(TRY IT)
Exactly the lines starting at the line containing "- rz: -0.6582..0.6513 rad" and ending at the line containing "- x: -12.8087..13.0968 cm" are to be written out from the listing below, both included.

(GIVEN INFORMATION)

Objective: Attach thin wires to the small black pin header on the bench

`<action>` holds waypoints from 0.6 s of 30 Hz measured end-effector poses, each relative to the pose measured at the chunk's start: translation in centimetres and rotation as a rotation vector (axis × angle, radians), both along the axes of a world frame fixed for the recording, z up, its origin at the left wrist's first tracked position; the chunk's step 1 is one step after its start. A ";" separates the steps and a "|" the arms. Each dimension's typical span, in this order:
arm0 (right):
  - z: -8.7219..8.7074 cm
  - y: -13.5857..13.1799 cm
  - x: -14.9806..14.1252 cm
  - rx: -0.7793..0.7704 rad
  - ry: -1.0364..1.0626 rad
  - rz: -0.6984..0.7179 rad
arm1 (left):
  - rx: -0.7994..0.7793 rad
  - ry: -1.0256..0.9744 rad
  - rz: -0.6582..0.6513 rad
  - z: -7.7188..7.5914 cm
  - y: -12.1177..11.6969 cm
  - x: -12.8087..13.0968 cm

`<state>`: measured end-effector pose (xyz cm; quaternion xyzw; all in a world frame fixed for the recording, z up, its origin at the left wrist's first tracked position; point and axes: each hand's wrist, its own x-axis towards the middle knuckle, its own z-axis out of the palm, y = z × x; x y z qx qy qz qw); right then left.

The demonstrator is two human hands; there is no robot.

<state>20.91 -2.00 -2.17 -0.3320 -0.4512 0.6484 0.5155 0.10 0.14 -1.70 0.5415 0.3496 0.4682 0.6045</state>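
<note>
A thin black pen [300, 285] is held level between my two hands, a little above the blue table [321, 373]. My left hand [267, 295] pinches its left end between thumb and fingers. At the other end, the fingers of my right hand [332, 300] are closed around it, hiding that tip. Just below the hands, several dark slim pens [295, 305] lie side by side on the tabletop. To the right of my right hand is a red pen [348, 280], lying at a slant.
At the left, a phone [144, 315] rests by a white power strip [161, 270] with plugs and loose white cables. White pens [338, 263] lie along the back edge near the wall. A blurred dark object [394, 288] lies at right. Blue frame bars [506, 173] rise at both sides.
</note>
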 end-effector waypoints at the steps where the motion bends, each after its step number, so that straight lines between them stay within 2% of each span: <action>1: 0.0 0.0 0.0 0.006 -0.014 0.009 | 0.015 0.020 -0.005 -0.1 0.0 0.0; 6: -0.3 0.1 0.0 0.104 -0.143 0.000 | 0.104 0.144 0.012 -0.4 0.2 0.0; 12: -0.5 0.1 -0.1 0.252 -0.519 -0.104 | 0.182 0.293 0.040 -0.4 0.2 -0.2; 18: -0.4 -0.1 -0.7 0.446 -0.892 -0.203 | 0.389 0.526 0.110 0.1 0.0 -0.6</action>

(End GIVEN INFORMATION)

(ANSWER)
  - rz: -0.6582..0.6513 rad
  - z: -7.7188..7.5914 cm
  - y: -12.1177..11.6969 cm
  - x: -12.8087..13.0968 cm

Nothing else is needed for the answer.